I have not been looking forward to this birthday and in fact I have been dreading it. 37. It doesn't even look nice. It is a prime number which makes it sad and makes my husband happy. Maybe the real reason it scares me is because it is sptting distance to 40. Despite my social media life this has been a growing year. I learned hard lessons about saying no, saying I can't and saying goodbye.
I am not the same momma or wife I was in my twenties. I don't feel the need for girls night out. I am content on Friday night with my family doing nothing. I don't feel the need to clean it all up. I have even let my daughter have a craft room where she is free to create. Every now and then I require that I can see the floor. My son eats Oreos on his bed and my thirty something self is okay with it.

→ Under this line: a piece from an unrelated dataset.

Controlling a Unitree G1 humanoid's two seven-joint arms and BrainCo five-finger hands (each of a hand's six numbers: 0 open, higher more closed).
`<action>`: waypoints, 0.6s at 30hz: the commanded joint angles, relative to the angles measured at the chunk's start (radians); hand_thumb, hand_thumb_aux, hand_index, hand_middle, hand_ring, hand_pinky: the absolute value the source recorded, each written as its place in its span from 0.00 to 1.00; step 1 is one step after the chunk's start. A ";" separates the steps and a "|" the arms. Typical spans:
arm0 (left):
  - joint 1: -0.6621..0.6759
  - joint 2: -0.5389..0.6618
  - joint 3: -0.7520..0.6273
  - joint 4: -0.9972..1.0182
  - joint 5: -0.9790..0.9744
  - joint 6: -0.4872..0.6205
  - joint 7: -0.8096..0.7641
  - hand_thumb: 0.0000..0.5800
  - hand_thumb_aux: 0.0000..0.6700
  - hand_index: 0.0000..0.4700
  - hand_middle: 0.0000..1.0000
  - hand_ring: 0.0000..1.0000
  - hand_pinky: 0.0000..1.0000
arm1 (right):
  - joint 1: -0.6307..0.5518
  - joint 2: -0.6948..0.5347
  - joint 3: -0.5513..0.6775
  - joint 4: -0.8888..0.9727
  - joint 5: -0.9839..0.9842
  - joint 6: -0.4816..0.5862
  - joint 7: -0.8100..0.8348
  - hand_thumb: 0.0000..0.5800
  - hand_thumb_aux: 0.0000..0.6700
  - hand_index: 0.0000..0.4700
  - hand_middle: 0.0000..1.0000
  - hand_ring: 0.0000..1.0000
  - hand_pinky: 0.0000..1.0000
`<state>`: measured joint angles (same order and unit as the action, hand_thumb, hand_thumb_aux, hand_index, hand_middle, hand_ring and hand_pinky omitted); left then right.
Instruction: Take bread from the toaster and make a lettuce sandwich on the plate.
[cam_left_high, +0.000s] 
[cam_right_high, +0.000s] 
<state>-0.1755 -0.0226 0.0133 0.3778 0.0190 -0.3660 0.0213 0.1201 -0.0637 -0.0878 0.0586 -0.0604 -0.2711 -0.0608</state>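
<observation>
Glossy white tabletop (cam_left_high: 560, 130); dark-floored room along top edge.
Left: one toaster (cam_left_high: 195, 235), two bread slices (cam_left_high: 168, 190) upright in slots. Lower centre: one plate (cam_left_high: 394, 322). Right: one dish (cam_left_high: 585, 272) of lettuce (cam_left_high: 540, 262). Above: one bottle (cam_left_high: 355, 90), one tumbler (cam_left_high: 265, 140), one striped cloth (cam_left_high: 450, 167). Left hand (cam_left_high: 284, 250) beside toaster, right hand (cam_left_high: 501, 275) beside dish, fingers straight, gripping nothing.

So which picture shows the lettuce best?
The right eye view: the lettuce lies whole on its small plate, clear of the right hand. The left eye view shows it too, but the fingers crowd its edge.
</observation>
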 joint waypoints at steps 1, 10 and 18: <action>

I lost one of my closest friends to the mission field this year. It has probably changed me the most. Internet barely happens to let us communicate and I am learning why Paul wrote all those letters. I keep a lump in my throat and long to hear her voice on occasion. My closest friend list is smaller. I still over use my data package on my cellphone and I would still rather talk to people than text them. I like to hear their voice.
This is also the year I became the talked about travel ball mom. Despite the fifty articles you have read about travel ball and the friends you know that are crazy with it...half of that is true. I have enjoyed long car rides with my children locked in a car and talking without wifi. I have put bible verses in bat bags, had devotionals in the car and prayed for their witness opportunity. Whatever adventure my kids go on and I hope there are so many more, I will be their biggest fan. I have sat on a soccer field, a tennis court, at a dance recital, a gymnastic class, a basketball court and a football field and cheered most of the time louder than they would like. They know when they look in the stands we will be there.
I have stopped using the word blessed. I have seen the people that the bible calls blessed and it is not me. God didn't give my a comfortable life so I can call myself blessed, no that makes me burdened. Burdened to go back to the mission field. Burdened to give more away than keep. Burdened to love the unloveable. I am not blessed to turn thirty-seven, I am just grateful.